**PROBLEM TO SOLVE**
If a line in the records below contains the word "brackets", copy it.

**RECORDS FOR PROCESSING**
§ §

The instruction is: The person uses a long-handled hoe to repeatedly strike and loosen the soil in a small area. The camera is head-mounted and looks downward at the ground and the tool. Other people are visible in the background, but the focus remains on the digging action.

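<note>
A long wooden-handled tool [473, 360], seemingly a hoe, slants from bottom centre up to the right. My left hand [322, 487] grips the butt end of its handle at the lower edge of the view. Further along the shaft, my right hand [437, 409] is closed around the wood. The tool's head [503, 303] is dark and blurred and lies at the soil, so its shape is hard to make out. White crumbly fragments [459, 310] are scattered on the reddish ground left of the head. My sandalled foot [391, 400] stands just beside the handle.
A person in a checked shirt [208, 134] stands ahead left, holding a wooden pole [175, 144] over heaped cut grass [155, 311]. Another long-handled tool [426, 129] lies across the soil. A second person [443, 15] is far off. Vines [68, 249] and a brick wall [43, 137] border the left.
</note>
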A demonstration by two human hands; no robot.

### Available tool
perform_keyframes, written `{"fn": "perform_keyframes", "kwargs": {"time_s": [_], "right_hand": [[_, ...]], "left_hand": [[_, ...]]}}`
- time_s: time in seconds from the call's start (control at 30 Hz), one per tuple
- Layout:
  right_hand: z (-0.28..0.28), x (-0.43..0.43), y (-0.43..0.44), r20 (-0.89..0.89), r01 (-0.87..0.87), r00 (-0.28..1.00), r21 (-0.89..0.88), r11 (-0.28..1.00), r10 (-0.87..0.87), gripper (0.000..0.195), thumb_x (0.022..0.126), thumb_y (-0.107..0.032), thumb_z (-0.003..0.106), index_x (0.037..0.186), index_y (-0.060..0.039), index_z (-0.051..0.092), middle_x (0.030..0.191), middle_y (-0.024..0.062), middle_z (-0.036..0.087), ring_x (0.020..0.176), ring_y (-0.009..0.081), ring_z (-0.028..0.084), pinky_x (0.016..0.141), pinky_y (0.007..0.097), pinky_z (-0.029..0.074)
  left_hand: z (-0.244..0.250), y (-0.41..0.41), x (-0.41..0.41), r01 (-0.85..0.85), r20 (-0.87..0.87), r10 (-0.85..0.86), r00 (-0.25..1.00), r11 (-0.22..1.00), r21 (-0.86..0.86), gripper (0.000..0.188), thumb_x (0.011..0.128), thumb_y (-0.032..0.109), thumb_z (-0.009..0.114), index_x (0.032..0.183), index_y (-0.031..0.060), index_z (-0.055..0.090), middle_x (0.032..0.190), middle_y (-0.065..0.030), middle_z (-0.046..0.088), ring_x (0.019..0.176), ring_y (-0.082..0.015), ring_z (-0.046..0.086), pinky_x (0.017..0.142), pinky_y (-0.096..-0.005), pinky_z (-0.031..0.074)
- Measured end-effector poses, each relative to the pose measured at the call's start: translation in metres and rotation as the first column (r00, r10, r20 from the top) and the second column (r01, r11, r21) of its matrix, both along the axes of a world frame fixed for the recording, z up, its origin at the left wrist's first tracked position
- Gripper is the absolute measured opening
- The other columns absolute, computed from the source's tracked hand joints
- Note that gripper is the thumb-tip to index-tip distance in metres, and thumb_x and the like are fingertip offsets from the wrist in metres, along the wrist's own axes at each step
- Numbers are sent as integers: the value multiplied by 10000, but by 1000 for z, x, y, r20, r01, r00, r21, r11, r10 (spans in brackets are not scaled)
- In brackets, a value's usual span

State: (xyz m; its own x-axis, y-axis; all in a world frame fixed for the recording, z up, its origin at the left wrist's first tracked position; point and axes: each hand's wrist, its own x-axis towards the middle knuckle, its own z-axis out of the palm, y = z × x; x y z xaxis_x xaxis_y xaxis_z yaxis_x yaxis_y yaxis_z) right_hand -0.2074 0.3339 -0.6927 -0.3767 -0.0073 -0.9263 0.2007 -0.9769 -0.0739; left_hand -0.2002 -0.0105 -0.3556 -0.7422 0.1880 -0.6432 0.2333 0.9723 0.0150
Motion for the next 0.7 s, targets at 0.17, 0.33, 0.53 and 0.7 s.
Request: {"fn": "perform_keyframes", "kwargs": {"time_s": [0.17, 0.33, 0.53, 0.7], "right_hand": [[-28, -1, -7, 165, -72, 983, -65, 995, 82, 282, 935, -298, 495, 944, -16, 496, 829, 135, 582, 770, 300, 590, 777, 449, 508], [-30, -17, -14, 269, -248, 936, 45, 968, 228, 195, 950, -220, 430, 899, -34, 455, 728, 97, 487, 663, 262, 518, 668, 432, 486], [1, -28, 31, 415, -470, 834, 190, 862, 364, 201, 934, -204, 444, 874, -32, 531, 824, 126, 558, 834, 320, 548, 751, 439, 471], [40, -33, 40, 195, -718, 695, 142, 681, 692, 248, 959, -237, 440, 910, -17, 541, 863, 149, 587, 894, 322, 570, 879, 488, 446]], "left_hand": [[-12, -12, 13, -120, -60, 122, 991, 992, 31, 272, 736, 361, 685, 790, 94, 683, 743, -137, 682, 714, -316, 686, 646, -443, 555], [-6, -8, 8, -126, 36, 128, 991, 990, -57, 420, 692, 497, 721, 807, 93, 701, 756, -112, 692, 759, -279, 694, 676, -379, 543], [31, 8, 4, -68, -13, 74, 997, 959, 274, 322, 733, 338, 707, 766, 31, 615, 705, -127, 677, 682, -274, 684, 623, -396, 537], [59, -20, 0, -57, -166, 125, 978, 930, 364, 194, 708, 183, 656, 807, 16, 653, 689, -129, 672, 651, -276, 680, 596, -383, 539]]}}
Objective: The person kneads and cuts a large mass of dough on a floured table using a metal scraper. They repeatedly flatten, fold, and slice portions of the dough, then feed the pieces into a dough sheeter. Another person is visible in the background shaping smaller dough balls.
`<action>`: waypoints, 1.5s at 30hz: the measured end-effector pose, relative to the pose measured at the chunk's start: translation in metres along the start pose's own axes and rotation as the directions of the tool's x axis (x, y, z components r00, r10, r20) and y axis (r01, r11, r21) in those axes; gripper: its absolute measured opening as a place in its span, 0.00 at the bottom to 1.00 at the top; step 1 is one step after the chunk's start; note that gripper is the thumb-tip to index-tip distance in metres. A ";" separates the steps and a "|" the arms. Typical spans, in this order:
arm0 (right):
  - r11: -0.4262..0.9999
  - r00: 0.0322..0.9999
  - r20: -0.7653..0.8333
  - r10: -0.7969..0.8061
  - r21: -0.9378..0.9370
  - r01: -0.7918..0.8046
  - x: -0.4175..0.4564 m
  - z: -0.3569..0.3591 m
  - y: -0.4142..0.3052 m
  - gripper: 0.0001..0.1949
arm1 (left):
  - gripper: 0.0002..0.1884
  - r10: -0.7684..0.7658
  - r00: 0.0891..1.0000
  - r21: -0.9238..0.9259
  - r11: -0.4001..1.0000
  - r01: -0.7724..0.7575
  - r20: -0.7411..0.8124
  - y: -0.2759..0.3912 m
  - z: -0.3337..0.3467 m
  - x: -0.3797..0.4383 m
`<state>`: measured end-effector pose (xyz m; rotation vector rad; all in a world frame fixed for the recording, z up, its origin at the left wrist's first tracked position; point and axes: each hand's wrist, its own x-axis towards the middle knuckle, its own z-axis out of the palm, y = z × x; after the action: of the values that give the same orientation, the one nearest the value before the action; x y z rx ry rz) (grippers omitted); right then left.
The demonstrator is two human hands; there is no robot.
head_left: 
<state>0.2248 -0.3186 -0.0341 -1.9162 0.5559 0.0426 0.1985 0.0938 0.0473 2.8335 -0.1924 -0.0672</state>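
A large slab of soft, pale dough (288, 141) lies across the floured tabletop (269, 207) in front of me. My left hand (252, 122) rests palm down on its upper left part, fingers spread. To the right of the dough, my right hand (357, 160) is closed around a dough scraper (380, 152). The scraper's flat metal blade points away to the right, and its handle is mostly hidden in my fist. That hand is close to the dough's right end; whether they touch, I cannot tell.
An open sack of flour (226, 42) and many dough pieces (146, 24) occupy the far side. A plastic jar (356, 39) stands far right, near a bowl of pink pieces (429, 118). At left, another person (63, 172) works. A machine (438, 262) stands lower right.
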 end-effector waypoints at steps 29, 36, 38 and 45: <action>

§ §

**EXERCISE SOLUTION**
- Numbers are sent as integers: the value multiplied by 10000, but by 1000 for z, x, y, r20, r01, r00, r21, r11, r10 (spans in brackets are not scaled)
- In brackets, a value's usual span

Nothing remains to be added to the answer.